The most bemused man in America must be former Speaker of the House Newt Gingrich. In response to a question at a campaign stop in New Hampshire, former Florida governor and current presidential candidate Jeb Bush pronounced Gingrich’s idea of a moon base as “pretty cool.” The former speaker must be asking himself, where was that kind of support in 2012 when he first proposed building a moon base by 2020? Indeed, a number of recent developments have made the once ridiculed idea cool again.
The saga of the Gingrich moon base proposal started in the heat of the Republican primary campaign in late January2012. Gingrich, then running for president, delivered a space policy address at a town hall in Brevard Country, Florida, where a great number of aerospace workers reside. The heart of his space policy consisted of a moon base that he suggested would be constructed “commercially.” He did not provide any more details or lay out a rationale for the bold project, aside from vague references about restoring American leadership in space.
The very next day, during a debate in Tampa, Gingrich’s main rival for the Republican nomination, Mitt Romney, ridiculed the moon base proposal. “If I had a business executive come to me and say, ‘I want to spend a few hundred billion dollars to put a colony on the moon,’ I’d say, ‘You’re fired.’” Gingrich, blindsided, had no coherent retort.
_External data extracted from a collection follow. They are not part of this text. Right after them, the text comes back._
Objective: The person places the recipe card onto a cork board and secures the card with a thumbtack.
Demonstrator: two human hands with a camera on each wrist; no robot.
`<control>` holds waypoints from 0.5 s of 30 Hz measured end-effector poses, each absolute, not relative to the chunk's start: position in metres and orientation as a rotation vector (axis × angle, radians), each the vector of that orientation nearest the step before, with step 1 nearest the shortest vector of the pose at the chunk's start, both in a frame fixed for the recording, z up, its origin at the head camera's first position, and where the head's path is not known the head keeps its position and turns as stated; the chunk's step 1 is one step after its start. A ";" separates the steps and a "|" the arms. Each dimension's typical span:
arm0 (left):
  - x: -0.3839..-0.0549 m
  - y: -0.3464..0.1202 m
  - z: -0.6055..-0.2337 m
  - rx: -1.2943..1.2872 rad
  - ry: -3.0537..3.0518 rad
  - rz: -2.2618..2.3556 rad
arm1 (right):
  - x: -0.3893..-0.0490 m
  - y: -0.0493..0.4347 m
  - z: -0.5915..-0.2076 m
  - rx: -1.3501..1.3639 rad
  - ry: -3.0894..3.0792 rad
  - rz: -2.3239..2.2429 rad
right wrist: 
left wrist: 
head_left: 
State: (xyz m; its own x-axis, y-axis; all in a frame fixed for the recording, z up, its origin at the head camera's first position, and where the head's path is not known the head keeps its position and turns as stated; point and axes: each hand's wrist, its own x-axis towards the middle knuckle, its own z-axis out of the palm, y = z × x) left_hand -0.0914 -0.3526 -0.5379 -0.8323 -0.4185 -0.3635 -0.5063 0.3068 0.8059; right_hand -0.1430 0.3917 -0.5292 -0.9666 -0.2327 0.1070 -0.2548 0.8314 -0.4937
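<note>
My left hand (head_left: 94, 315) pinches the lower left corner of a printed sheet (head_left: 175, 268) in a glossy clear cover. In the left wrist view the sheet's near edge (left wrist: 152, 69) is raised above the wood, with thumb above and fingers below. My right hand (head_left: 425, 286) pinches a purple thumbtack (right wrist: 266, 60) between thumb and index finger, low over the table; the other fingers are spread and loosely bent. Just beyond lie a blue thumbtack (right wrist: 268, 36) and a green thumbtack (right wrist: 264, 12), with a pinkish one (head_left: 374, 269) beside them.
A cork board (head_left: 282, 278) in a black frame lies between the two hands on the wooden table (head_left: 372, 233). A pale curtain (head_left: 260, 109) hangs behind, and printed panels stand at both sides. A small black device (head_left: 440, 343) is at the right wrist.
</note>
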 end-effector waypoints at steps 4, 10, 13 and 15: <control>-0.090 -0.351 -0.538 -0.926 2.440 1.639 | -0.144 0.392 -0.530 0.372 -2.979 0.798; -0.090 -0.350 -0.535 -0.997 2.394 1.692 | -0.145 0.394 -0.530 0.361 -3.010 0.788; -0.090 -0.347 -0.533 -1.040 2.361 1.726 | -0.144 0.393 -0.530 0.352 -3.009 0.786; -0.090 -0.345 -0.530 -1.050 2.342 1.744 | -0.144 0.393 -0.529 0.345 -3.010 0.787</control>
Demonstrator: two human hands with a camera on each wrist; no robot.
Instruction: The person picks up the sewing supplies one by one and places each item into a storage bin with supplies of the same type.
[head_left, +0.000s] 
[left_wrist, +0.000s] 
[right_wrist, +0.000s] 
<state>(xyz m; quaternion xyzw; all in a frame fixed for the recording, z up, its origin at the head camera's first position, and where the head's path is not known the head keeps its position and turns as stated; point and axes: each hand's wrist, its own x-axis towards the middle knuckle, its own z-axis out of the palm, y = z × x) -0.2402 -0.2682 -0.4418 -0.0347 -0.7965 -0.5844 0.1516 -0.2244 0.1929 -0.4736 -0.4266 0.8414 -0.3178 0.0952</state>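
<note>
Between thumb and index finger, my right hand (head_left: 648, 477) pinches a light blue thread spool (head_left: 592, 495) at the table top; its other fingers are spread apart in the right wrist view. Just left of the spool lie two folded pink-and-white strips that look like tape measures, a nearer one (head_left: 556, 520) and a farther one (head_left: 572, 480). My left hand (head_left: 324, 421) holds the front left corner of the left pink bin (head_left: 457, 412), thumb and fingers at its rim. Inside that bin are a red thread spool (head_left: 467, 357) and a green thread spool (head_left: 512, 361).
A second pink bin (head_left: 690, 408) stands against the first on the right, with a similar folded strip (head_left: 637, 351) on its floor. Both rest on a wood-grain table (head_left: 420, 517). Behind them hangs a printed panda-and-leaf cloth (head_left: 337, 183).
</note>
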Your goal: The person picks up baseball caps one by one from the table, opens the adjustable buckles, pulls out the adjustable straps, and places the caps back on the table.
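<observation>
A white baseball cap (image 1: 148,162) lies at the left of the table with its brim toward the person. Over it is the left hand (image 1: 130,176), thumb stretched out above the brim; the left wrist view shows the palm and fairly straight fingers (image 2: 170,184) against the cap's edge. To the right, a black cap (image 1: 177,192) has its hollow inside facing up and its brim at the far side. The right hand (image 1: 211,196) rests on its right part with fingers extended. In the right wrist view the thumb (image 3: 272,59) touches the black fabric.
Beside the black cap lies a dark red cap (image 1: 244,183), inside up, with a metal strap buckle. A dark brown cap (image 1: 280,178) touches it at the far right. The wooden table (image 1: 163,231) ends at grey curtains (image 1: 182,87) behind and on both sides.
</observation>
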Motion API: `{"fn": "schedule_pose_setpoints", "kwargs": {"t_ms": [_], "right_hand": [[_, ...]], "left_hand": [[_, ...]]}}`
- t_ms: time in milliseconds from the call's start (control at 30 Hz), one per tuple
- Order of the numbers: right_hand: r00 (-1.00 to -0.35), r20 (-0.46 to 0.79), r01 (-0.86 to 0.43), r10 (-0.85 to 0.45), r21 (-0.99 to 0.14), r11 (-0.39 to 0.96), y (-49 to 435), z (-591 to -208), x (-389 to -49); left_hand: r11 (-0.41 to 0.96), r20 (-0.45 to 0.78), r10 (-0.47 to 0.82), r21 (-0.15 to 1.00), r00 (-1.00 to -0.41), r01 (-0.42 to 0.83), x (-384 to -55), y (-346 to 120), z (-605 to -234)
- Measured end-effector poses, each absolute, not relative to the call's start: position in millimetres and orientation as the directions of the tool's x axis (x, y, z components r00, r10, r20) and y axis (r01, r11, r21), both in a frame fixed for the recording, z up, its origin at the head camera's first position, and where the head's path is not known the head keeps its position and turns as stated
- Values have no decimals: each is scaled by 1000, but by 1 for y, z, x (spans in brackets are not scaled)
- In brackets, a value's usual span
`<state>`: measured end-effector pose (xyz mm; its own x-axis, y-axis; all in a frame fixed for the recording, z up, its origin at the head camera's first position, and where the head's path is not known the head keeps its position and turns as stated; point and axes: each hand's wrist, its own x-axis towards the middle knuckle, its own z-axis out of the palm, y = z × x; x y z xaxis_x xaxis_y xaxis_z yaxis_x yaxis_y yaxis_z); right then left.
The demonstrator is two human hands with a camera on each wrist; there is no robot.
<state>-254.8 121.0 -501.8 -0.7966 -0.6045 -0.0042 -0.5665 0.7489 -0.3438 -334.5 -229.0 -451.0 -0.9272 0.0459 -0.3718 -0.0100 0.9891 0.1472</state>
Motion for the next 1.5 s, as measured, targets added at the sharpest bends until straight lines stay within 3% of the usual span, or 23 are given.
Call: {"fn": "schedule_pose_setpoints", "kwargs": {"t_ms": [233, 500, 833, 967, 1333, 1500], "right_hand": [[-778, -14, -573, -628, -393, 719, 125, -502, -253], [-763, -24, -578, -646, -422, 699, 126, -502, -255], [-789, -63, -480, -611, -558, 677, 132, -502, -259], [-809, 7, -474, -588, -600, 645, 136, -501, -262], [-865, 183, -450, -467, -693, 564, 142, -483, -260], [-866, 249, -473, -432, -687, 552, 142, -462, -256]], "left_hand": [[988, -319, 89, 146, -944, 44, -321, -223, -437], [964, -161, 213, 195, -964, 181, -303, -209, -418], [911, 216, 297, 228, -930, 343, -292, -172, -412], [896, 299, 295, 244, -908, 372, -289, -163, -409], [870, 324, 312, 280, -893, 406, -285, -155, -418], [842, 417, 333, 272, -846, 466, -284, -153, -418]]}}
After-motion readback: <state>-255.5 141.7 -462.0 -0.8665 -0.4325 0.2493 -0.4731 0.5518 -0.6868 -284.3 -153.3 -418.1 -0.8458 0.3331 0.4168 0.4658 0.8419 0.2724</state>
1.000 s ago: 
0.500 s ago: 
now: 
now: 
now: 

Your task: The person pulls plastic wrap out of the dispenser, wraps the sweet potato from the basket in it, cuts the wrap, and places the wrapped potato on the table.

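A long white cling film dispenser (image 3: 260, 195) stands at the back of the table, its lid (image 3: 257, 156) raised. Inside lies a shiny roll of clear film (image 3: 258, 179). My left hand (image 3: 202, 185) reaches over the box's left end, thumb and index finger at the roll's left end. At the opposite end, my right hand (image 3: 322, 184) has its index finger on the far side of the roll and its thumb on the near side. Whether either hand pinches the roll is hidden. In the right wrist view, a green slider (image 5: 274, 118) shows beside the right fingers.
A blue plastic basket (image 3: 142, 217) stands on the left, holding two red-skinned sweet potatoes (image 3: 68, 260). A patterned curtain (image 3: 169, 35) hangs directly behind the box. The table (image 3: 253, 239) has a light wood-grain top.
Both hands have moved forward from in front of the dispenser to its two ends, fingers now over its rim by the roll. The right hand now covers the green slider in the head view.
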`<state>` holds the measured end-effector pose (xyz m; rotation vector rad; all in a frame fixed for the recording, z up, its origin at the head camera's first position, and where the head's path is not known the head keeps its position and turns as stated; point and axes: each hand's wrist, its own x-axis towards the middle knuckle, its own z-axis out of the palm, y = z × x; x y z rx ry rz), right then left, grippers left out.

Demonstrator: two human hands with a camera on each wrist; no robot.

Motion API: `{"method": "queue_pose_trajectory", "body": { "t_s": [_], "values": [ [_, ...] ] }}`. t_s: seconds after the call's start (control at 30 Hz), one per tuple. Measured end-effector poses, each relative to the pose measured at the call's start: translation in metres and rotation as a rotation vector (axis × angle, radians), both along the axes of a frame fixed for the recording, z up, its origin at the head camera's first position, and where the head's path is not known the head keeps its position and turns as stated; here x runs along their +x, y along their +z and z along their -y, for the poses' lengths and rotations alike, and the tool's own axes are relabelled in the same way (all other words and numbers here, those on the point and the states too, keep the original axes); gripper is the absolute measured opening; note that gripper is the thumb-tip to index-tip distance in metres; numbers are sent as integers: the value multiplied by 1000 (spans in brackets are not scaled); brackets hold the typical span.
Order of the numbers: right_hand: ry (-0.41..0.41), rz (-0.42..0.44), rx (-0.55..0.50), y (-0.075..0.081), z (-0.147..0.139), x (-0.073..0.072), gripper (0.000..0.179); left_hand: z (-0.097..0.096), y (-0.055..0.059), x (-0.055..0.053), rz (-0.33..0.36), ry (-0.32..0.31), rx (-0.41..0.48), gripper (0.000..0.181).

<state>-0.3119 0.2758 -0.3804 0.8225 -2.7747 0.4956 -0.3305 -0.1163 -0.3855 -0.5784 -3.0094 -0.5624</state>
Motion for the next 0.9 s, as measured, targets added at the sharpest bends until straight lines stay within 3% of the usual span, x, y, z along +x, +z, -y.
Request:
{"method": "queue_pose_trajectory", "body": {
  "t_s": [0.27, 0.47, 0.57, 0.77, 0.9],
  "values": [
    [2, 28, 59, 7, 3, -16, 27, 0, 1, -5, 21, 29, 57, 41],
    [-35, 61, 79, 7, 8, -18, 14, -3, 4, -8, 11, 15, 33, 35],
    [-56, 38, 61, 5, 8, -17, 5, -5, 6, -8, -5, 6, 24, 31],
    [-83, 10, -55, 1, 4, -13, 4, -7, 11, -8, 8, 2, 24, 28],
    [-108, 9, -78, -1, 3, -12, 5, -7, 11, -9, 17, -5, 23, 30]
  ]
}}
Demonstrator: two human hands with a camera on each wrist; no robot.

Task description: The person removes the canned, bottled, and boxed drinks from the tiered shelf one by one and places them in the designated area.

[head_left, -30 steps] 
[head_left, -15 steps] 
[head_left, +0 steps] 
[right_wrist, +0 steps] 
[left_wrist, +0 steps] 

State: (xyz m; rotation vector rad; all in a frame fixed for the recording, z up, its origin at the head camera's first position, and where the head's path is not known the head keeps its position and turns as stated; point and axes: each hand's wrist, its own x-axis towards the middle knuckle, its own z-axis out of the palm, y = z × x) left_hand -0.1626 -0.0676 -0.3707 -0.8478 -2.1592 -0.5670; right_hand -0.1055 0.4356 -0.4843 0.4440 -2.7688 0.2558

Romney’s harsh response was curious, to say the least. For one thing, establishing a moon base had been part of official American government policy under President George W. Bush’s Constellation program. The policy was not controversial. For another thing, Romney counted among his supporters return to the moon advocates such as former NASA Administrator Mike Griffin and Apollo astronaut Gene Cernan, the last man to walk on the moon.
None of that mattered. Gingrich’s moon base was even the subject of a Saturday Night Live skit. In short order, the idea and Gingrich’s candidacy sank out of sight. Romney won the Republican nomination and went on to be defeated by President Barack Obama.
Fast forward three and a half years. A NASA-funded study conducted by a think tank called NextGen Space LLC concluded that a lunar base could be constructed, not for a “few hundred billion dollars,” but for less than $100 billion. The moon boots of astronauts could be on the lunar soil starting in 2021 for $10 billion. The secret to the relatively low price tag is that the project would be done commercially, just as Gingrich proposed.
The main purpose of the moon base would be to refine lunar ice into rocket fuel. In turn, travel to and from deep space beyond low Earth orbit, say to Mars, would be made more affordable. A more recent study by MIT confirmed that conclusion. Human expeditions to Mars remain part of NASA’s long-term plans and enjoy widespread public and political support.
Gingrich has thus proven to be a man ahead of his time. In 2012, establishing a moon base was considered by many as a national joke. In 2015, the idea is not only seen as sensible in the context of broader space policy but, thanks to Jeb Bush, has become “pretty cool.”